Within this work, Dostoevsky provides two conclusions concerning why nihilism, which renders mankind’s experience of evil and suffering meaningless and absurd, can never supply a starting or stopping point in mankind’s search for the meaning of why he experiences evil. The first is that man is foremost a moral being — he possesses a conscience that acts as a guide for moral behavior. Yet the conscience, if God does not exist, has no other function than as a hindrance that can be gotten rid of by habituation since the categories of good and evil, true and false do not have any objective existence; as the “active” nihilist might maintain, whenever the bite of conscience is silenced, the resulting sensation of increased power “presupposes a resistance overcome.” If the conscience that prevents man from doing anything and everything that comes into his head is silenced, and his actions, no matter how extreme, contain no further consequences than those imposed by positive law, then he has nothing greater to fear (should he be caught) than punishment by a civil authority. If God is not watching, mankind, in this case, has no moral incentive that prevents him from lapsing into brutality and cannibalism.

Alyosha Karamazov, one of the three fraternal protagonists in The Brothers Karamazov, provides the second reason why nihilism as an answer does not suffice (and this must be taken in light of the first reason): he maintains that only if God Himself suffers along with mankind can God be exonerated for having ever allowed even one man to suffer. God, Alyosha maintains, has come in the Person of Christ and has given “His innocent blood for all and everything.” This formulation, which comes, in The Brothers Karamazov, at the end of the chapter titled “Rebellion,” is illuminated by contrast with the statement, “if there is not God, everything is permissible.” The latter is a core statement in The Brothers Karamazov, and serves to crystallize the meaning and purpose of Ivan’s stories of human barbarism, and his “Legend of the Grand Inquisitor.”

Nietzsche’s conception of nihilism constitutes a broad base from which are derived the dichotomies of master/slave moralities, “active” and “passive” nihilism, and his conception of the “overman.” The fact that Nietzsche appears not to place an overwhelming emphasis on nihilism as the center of his thinking in his published works does not disprove the implicit fact that if nihilism as a foundation is taken away, the project of the revaluation of values, as Nietzsche conceives of it, makes no sense. One must postulate nihilism as the antecedent of all events (namely the death of God), and all modes of acting, in order to attempt to move beyond nihilism. The so-called death of God is another way of proclaiming the end of the possibility of metaphysics as an objective construct. Metaphysics, by definition, is the search for transcendent principles that exist independently of the material world, and dictate the rules concerning how all things material things (subject to generation and corruption) are essentially ordered. It can be said, then, that the existence of metaphysical principles is tantamount to an ordered kosmos. As a result of the death of God, the possibility of attaining objective knowledge about the world (particularly, for our purposes, in the area of ethics) is rendered an impossibility, as all truth claims are without any ultimate significance or meaning beyond what the individual attaches to them. The universe, human life, and morality have the value of nil after God ceases to stand as the absolute guarantor of meaning in the universe, as the purposeful creator of human life, &c. Without the death of God, there is no validity to the genealogical critique of values, nor is there any such thing as the self-deception of “passive” nihilism for the individual to extricate with his “will to power.” Where else in Nietzsche’s vision of the world but with the death of God could nihilism originate, or the genealogical critique of values for that matter? The conclusion is that nihilism, precipitated by the death of God, is the necessary basis on which all of Nietzsche’s thought rests.

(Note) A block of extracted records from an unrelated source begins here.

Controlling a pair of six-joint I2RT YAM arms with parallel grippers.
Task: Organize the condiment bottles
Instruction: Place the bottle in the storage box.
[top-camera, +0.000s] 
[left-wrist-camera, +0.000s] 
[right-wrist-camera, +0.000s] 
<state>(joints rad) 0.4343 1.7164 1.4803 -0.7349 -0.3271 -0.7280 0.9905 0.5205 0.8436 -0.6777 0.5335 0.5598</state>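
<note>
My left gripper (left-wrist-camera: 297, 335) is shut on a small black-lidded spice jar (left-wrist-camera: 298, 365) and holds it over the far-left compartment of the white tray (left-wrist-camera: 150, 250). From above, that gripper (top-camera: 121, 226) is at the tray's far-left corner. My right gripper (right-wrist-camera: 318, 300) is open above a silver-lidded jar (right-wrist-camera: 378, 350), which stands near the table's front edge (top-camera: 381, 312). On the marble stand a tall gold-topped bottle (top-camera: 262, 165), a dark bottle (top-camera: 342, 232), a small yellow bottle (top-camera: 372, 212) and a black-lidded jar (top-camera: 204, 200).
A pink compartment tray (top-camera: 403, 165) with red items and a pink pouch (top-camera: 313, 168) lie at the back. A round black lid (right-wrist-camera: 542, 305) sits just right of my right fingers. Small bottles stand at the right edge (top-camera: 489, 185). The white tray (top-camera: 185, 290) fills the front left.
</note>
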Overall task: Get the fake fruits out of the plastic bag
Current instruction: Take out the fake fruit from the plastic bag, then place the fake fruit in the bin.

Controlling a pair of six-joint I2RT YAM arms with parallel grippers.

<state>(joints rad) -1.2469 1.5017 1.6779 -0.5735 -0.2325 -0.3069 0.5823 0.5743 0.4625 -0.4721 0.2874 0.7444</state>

If, for Nietzsche, the death, or non-existence, of God is the catalyst for nihilism, in Dostoevsky’s novel, The Brother’s Karamazov, the catalyst for nihilism is, ironically, God Himself; or rather, the inscrutable nature and will of God. In the chapter entitled “The Legend of the Grand Inquisitor,” Christ returns to earth “in the most terrible time of the Inquisition” (i.e., the 16th century). He performs miracles, and has a magnetic and transforming effect on the mass of people that gather in awe around Him; but the Grand Inquisitor does not receive Christ’s unexpected visit in quite the same way, and promptly has Christ arrested and thrown in prison. Upbraiding and haranguing Christ for undoing the Church’s work of rescuing humanity from its misery, the Grand Inquisitor maintains that humanity is wretched due to the fact that the moral example Christ set for man is impossible for man to live up to, or even to approximate. The Grand Inquisitor avows that Christ gave men their freedom from the Mosaic Law when all they wanted was bread; that is, Christ’s gift of freedom was bestowed on a recipient ill suited to accept such a gift, being “weak, vicious, worthless and rebellious.” 4 Man was previously guided in his every action according to the dictates of the Mosaic Law — which commandments are characterized by necessity and orderliness — but Christ’s work abolished the Law and replaced it with man’s freedom to choose between good and evil, having only His superhuman ideal as a model for his actions.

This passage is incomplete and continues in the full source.